韓国造船業界苦境でも中国に発注する韓国の海運会社

韓国造船業界苦境でも中国に発注する韓国の海運会社

 このほど久しぶりに韓国の中堅海運会社が相次いで船舶発注に踏み切ったという朗報が伝えられました。最悪の時期を経た韓国海運業界が徐々に回復に力を入れ始めているということでしょう。しかし、韓国海運会社が船舶を発注したというのにもかかわらず、韓国の造船所は「他人事(ひとごと)」のようです。
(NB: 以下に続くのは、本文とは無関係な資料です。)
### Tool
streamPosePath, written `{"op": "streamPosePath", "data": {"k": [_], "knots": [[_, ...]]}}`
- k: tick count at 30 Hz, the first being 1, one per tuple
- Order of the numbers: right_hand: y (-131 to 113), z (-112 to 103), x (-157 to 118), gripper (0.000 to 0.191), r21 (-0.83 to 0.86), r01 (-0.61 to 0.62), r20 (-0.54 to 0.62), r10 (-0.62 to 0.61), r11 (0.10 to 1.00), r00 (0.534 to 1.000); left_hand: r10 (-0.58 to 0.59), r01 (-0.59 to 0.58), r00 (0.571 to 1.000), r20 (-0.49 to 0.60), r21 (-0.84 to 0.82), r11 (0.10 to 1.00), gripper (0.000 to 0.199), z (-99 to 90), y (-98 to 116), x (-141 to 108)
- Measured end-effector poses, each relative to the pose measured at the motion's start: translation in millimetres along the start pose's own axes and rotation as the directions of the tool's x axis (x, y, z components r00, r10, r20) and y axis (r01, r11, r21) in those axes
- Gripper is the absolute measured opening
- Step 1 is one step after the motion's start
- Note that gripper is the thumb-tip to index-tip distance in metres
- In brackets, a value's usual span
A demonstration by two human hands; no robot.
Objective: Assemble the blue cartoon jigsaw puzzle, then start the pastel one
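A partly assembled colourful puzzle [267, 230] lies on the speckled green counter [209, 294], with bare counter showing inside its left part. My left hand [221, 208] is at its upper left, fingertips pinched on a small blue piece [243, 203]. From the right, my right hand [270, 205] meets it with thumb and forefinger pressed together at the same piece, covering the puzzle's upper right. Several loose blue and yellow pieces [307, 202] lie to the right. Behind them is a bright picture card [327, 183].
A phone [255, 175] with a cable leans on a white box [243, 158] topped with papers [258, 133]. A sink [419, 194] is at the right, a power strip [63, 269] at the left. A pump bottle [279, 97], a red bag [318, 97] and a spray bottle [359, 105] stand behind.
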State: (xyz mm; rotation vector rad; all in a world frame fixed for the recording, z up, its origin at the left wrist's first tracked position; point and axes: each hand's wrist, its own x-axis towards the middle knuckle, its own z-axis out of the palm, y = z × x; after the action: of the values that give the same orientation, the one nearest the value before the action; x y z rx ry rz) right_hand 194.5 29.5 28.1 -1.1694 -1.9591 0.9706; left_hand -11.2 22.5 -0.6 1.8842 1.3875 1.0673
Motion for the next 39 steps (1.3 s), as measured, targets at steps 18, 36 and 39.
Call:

中国造船所の価格競争力が圧倒的なため、韓国の海運会社でさえ中国に目を向けているのです。韓国の造船業界では「船1隻でも受注がほしいのに、愛国心に訴えることもできず…」と残念がっています。

 造船・海運業界や外信などが19日に伝えたところによると、韓国の中堅海運会社はこのほど、中国・揚子江造船に6万3000DWT(船舶自体の重量を除き、純粋に貨物を積載できるトン数)級の貨物船5隻を注文しました。業界では、1隻当たりの価格を2930万ドル(約33億円)前後と推定しています。同様の規模の船舶が韓国の造船所では3000万ドル(約33億8000万円)中盤ということを考えると、かなり安い価格です。ほかの中堅海運会社も中国の造船所にケープサイズ(10万DWT)級のバルク船4隻発注のため交渉を進めていると言います。

 韓国の海運会社としては、価格が約20%安い中国の造船所を無視できないでしょう。問題は、中国の造船所の価格競争力には人件費だけでなく、中国政府の支援が一役買っていることです。中国は造船所に船舶建造代金の90%まで融資する金融支援を政府主導で行っています。一方、中国と競争する韓国の中堅造船所は、ほとんどが債権団の管理を受けているため、金融支援どころか厳格な受注ガイドラインがあり、低価格受注は夢のような話です。このため、中国との価格競争自体があり得ない状況になっています。

 韓国海運業界関係者は「愛国心では商売ができない。価格が高い韓国の造船所に発注するのは不可能だ」と話しています。これについて中堅造船所関係者は「今のような厳しい業況では、造船所としては低価格で受注し、ひとまず最小限の設備・人員を維持することが急がれる。韓国の中小・中堅会社がつぶれれば中国企業が喜ぶのは明らかだ。韓国政府も雇用維持支援金などの予算を船舶建造費用に補てんするなどの『カンフル剤』を検討してほしい」と泣き付いています。